[[ Exercise data open ]]

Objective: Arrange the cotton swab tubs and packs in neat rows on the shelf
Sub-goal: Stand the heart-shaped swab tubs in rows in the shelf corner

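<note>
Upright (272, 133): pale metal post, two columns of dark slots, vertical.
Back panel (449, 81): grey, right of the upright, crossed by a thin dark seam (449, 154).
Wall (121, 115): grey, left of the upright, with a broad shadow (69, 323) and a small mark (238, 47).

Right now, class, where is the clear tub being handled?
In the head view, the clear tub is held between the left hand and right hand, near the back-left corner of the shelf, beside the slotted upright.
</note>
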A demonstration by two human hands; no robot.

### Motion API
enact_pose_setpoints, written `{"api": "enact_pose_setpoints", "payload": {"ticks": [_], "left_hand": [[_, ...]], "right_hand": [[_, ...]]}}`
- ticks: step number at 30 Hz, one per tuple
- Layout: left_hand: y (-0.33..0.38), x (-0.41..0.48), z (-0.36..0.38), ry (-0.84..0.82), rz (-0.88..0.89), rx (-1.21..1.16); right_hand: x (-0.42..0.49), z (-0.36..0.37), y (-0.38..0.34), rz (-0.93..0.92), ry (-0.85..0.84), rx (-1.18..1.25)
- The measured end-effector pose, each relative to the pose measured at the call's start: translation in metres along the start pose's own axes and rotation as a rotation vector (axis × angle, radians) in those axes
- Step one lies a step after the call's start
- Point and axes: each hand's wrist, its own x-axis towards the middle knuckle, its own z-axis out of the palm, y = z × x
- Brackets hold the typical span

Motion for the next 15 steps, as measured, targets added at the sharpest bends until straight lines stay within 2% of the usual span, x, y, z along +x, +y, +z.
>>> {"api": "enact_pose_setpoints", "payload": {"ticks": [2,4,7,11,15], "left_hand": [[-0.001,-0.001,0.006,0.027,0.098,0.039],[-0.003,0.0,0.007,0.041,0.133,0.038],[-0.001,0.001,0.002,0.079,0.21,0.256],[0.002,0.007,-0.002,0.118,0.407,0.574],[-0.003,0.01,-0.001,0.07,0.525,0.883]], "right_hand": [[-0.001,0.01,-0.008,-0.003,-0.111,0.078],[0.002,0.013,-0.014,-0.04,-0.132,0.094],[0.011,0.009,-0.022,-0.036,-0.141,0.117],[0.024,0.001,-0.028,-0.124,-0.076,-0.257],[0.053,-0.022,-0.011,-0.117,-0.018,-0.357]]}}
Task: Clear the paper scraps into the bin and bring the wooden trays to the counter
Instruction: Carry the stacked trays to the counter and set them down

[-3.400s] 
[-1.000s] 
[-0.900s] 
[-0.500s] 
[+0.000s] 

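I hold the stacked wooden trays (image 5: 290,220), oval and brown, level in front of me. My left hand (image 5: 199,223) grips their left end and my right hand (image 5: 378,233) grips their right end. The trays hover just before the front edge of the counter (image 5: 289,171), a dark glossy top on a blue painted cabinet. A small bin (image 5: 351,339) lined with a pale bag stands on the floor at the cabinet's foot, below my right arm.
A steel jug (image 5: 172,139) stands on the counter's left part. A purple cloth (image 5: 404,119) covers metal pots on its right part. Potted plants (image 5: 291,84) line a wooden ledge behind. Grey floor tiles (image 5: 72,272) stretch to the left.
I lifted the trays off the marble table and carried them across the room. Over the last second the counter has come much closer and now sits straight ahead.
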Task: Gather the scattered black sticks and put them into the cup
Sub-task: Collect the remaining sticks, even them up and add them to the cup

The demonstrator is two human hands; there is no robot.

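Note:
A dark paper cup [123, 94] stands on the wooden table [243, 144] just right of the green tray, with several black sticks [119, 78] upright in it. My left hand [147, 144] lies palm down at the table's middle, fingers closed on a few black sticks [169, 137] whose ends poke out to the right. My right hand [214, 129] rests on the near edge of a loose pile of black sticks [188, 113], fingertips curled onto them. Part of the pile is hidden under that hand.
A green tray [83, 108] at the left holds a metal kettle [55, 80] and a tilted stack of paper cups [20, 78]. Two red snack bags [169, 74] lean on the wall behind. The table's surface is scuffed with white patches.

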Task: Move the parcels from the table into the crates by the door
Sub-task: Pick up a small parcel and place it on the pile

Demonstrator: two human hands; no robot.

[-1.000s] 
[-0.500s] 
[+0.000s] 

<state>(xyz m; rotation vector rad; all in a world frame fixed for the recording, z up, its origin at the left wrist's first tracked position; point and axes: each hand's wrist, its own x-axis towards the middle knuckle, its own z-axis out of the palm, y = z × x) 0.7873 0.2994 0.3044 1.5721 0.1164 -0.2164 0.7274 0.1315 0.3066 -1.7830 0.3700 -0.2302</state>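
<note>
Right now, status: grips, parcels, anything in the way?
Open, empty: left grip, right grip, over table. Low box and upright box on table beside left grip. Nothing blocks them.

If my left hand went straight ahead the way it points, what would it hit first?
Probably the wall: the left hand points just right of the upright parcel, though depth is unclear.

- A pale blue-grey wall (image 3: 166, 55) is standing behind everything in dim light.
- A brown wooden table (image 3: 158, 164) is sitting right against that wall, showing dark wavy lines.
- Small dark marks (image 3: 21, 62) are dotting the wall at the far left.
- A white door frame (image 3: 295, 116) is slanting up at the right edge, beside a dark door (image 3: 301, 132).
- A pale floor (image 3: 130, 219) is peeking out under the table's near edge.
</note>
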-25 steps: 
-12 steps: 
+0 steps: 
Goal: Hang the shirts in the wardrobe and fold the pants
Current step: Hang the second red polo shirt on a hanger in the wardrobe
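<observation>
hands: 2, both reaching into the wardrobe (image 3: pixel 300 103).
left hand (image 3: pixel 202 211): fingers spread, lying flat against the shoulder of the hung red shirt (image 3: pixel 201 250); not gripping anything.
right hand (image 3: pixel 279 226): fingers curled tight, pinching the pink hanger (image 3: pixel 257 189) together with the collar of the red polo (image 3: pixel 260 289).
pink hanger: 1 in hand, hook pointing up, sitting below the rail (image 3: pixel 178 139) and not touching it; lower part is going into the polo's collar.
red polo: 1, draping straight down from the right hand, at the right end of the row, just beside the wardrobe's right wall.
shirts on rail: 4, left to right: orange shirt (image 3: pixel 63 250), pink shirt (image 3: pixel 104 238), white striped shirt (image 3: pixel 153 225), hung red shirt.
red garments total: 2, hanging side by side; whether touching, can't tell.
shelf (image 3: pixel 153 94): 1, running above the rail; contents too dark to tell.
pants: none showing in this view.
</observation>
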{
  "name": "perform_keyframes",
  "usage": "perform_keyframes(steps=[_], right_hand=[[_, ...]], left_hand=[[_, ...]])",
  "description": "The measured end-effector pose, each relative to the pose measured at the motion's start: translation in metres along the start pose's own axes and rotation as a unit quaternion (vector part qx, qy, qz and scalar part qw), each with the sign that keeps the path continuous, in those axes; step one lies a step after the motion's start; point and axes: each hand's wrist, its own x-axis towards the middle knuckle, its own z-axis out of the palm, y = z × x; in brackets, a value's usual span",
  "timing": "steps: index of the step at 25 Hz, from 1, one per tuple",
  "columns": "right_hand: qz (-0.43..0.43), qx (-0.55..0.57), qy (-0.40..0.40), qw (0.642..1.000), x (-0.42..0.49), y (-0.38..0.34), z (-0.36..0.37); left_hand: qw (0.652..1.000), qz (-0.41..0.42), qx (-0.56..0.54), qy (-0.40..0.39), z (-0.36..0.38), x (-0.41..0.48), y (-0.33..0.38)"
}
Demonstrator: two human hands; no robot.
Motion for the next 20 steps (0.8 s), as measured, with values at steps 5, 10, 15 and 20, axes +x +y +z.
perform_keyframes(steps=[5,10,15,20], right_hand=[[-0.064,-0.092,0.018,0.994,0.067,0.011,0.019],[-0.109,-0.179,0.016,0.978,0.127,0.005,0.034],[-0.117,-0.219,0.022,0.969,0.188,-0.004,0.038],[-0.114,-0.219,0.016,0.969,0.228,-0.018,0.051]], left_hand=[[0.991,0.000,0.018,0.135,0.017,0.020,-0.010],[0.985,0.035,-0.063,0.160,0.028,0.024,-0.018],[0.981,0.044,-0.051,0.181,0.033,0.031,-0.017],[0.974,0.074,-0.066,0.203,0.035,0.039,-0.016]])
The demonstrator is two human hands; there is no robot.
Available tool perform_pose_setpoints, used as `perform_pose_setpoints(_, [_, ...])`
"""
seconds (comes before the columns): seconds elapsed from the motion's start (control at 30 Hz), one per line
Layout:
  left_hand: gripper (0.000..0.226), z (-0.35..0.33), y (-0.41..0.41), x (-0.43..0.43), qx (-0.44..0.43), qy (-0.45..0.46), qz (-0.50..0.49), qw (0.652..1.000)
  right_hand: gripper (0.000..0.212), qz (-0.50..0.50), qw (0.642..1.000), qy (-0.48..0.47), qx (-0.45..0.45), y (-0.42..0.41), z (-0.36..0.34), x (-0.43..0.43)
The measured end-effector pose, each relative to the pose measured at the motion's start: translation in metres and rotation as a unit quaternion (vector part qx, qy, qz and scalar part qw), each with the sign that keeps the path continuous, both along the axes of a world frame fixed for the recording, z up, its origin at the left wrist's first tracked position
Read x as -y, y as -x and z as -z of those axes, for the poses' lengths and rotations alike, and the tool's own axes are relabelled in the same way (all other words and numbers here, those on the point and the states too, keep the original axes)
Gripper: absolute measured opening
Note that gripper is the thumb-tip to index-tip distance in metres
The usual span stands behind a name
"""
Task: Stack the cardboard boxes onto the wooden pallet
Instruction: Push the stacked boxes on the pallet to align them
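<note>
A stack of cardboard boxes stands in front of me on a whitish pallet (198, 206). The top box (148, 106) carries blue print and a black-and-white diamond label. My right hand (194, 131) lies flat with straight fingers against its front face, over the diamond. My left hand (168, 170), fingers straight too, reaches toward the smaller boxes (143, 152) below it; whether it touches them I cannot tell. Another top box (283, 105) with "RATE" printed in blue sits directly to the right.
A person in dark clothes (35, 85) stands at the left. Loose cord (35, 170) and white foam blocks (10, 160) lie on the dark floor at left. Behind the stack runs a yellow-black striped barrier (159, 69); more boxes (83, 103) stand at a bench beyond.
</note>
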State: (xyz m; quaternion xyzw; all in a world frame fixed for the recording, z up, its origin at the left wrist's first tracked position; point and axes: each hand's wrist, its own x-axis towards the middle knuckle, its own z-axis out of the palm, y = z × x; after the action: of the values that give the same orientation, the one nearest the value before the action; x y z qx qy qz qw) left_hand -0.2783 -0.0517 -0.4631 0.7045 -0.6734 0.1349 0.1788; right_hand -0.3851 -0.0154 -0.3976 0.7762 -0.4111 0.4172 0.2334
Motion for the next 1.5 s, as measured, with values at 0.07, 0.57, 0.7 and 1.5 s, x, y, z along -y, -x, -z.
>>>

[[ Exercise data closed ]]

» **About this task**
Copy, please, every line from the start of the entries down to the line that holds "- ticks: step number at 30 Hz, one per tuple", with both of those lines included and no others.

» **Completed task**
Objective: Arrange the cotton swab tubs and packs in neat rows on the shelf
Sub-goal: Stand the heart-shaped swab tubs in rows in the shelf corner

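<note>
Upright (272, 133): pale metal post, two columns of dark slots, vertical.
Back panel (449, 81): grey, right of the upright, crossed by a thin dark seam (449, 154).
Wall (121, 115): grey, left of the upright, with a broad shadow (69, 323) and a small mark (238, 47).

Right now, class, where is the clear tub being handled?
In the head view, the clear tub is held between the left hand and right hand, near the back-left corner of the shelf, beside the slotted upright.
</note>
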A demonstration by two human hands; no robot.

### Motion API
enact_pose_setpoints, written `{"api": "enact_pose_setpoints", "payload": {"ticks": [_], "left_hand": [[_, ...]], "right_hand": [[_, ...]]}}`
- ticks: step number at 30 Hz, one per tuple

The answer has been given in full.